## THE DATA
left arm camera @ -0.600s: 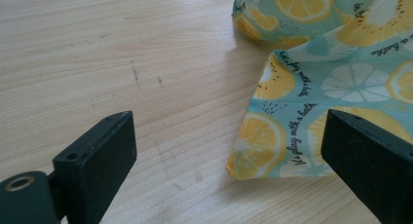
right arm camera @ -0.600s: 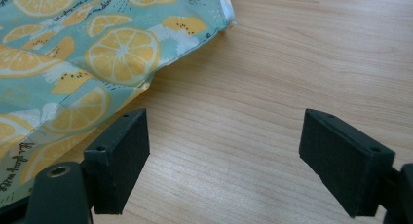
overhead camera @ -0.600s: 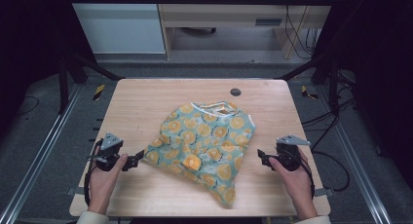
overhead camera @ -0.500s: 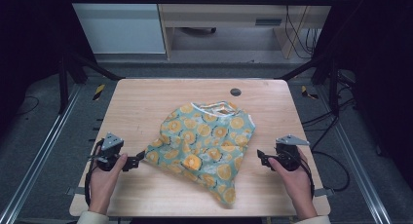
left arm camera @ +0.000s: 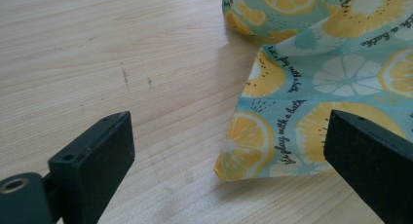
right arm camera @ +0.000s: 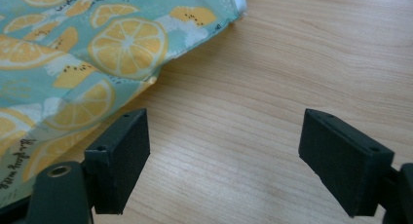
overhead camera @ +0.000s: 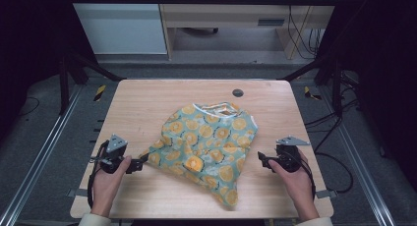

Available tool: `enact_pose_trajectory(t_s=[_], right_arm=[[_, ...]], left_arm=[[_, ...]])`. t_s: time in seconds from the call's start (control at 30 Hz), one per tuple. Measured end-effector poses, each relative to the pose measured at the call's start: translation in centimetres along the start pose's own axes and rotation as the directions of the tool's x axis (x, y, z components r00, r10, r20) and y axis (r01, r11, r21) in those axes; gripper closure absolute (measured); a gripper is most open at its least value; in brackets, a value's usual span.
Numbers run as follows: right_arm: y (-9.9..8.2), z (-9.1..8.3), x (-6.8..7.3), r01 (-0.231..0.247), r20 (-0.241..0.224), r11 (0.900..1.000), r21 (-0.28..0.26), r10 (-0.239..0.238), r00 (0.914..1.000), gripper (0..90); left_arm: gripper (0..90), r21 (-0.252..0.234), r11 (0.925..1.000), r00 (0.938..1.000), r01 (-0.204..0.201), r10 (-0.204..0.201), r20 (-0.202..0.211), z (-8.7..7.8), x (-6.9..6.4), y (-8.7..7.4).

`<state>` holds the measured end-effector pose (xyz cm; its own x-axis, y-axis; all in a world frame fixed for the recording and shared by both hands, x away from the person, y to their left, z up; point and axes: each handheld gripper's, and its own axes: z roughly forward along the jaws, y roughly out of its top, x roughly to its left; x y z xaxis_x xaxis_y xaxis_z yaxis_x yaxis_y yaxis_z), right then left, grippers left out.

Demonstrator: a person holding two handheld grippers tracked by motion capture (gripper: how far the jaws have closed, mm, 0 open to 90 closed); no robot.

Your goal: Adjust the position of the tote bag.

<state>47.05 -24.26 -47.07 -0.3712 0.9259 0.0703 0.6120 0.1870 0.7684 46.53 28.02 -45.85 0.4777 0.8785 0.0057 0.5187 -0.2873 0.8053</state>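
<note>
A teal cloth (overhead camera: 206, 142) printed with orange and lemon slices lies crumpled in the middle of the wooden table (overhead camera: 147, 103). My left gripper (overhead camera: 142, 161) sits low at the cloth's left corner, open. In the left gripper view that corner of the cloth (left arm camera: 341, 68) lies flat on the wood between the wide jaws of the left gripper (left arm camera: 234, 136), closer to the right one, and neither pad presses on it. My right gripper (overhead camera: 262, 161) rests just right of the cloth, open. In the right gripper view there is bare wood between the jaws of the right gripper (right arm camera: 229, 131), and the cloth (right arm camera: 73, 39) lies beyond the left jaw.
A small dark round hole (overhead camera: 238, 93) sits near the table's far edge. Bare wood surrounds the cloth on all sides. Metal frame rails run along both sides of the table, and cables hang at the right.
</note>
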Motion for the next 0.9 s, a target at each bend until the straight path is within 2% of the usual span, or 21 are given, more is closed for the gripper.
enact_pose_trajectory(t_s=[0.3, 0.37, 0.4, 0.53, 0.73, 0.9], right_arm=[[1.7, 0.9, 0.7, 0.027, -0.004, 0.9995, -0.016, -0.027, 0.9996, 19.2], [2.8, 1.4, 0.8, 0.044, 0.026, 0.9986, -0.028, -0.044, 0.9987, 18.1], [3.2, 1.6, 0.8, 0.046, 0.025, 0.9985, -0.031, -0.045, 0.9987, 17.6], [4.5, 2.7, 0.9, 0.045, 0.016, 0.9985, -0.032, -0.045, 0.9989, 15.0], [6.0, 4.7, 0.8, 0.035, 0.010, 0.9994, -0.005, -0.035, 0.9993, 10.2], [6.5, 5.4, 0.5, 0.021, 0.006, 0.9997, -0.009, -0.020, 0.9998, 9.0]], left_arm=[[4.5, 0.000, 0.9999, 0.9998, -0.012, 0.012, -0.013, -0.1, -0.2, 0.0], [4.7, 0.000, 0.9999, 0.9999, -0.014, 0.014, -0.008, -0.2, -0.2, -0.1], [4.7, 0.000, 0.9999, 0.9999, -0.014, 0.014, -0.008, -0.2, -0.2, -0.1], [4.7, 0.003, 0.9998, 0.9997, -0.021, 0.021, -0.012, -0.2, -0.4, -0.1], [4.7, 0.004, 0.9997, 0.9995, -0.025, 0.025, -0.020, -0.2, -0.5, -0.1], [4.7, 0.008, 0.9995, 0.9993, -0.029, 0.030, -0.025, -0.1, -0.6, -0.2]])
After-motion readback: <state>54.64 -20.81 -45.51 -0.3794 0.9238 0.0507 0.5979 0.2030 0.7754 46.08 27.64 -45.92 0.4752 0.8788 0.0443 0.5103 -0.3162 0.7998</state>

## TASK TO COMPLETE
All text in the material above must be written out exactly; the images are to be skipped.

## RESPONSE FOR THIS EXERCISE
left arm camera @ -0.600s: 
right arm camera @ -0.600s: 
overhead camera @ -0.600s: 
overhead camera @ -0.500s: 
left arm camera @ +0.000s: 
right arm camera @ +0.000s: 
overhead camera @ +0.000s: 

Available tool: `enact_pose_trajectory(t_s=[_], right_arm=[[_, ...]], left_arm=[[_, ...]])`. t_s: time in seconds from the call's start (control at 30 Hz), one per tuple. Measured end-effector poses, each relative to the pose measured at the call's start: translation in centimetres along the start pose's own axes and rotation as the directions of the tool's x axis (x, y, z components r00, r10, r20) and y axis (r01, r11, r21) in those axes; gripper closure absolute (measured); a gripper is most open at its least value; in brackets, a value's usual span.
Numbers run as follows: right_arm: y (-9.9..8.2), z (-9.1..8.3), x (-6.8..7.3), r01 (-0.231..0.247), r20 (-0.241..0.224), r11 (0.900..1.000), r21 (-0.28..0.26), r10 (-0.239..0.238), r00 (0.914..1.000), gripper (0..90); left_arm: gripper (0..90), r21 (-0.252..0.234), r11 (0.925..1.000), r00 (0.938..1.000), r01 (-0.204..0.201), r10 (-0.204..0.201), r20 (-0.202..0.211), z (-8.7..7.8), x (-6.9..6.4), y (-8.7..7.4).

`<state>` holds the measured end-effector pose (xyz cm; its own x-axis, y-axis; all in a world frame fixed for the recording and shared by both hands, x away from the person, y to their left, z up; point and axes: each handheld gripper's, and its own axes: z roughly forward along the jaws, y roughly out of its top, x roughly to its left; x y z xaxis_x xaxis_y xaxis_z yaxis_x yaxis_y yaxis_z), right then left, grippers left out.

Demonstrator: a person holding two handheld grippers tracked by motion capture (gripper: how far the jaws have closed, mm, 0 open to 90 closed); no robot.

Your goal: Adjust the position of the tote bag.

<state>47.05 -24.26 -47.07 -0.3712 0.9259 0.0703 0.6120 0.1870 0.7684 46.53 28.02 -45.85 0.4777 0.8785 0.0057 0.5187 -0.2873 0.8053</state>
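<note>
A teal cloth (overhead camera: 206, 142) printed with orange and lemon slices lies crumpled in the middle of the wooden table (overhead camera: 147, 103). My left gripper (overhead camera: 142, 161) sits low at the cloth's left corner, open. In the left gripper view that corner of the cloth (left arm camera: 341, 68) lies flat on the wood between the wide jaws of the left gripper (left arm camera: 234, 136), closer to the right one, and neither pad presses on it. My right gripper (overhead camera: 262, 161) rests just right of the cloth, open. In the right gripper view there is bare wood between the jaws of the right gripper (right arm camera: 229, 131), and the cloth (right arm camera: 73, 39) lies beyond the left jaw.
A small dark round hole (overhead camera: 238, 93) sits near the table's far edge. Bare wood surrounds the cloth on all sides. Metal frame rails run along both sides of the table, and cables hang at the right.
</note>
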Motion for the next 0.9 s, a target at each bend until the straight path is within 2% of the usual span, or 21 are given, more is closed for the gripper.
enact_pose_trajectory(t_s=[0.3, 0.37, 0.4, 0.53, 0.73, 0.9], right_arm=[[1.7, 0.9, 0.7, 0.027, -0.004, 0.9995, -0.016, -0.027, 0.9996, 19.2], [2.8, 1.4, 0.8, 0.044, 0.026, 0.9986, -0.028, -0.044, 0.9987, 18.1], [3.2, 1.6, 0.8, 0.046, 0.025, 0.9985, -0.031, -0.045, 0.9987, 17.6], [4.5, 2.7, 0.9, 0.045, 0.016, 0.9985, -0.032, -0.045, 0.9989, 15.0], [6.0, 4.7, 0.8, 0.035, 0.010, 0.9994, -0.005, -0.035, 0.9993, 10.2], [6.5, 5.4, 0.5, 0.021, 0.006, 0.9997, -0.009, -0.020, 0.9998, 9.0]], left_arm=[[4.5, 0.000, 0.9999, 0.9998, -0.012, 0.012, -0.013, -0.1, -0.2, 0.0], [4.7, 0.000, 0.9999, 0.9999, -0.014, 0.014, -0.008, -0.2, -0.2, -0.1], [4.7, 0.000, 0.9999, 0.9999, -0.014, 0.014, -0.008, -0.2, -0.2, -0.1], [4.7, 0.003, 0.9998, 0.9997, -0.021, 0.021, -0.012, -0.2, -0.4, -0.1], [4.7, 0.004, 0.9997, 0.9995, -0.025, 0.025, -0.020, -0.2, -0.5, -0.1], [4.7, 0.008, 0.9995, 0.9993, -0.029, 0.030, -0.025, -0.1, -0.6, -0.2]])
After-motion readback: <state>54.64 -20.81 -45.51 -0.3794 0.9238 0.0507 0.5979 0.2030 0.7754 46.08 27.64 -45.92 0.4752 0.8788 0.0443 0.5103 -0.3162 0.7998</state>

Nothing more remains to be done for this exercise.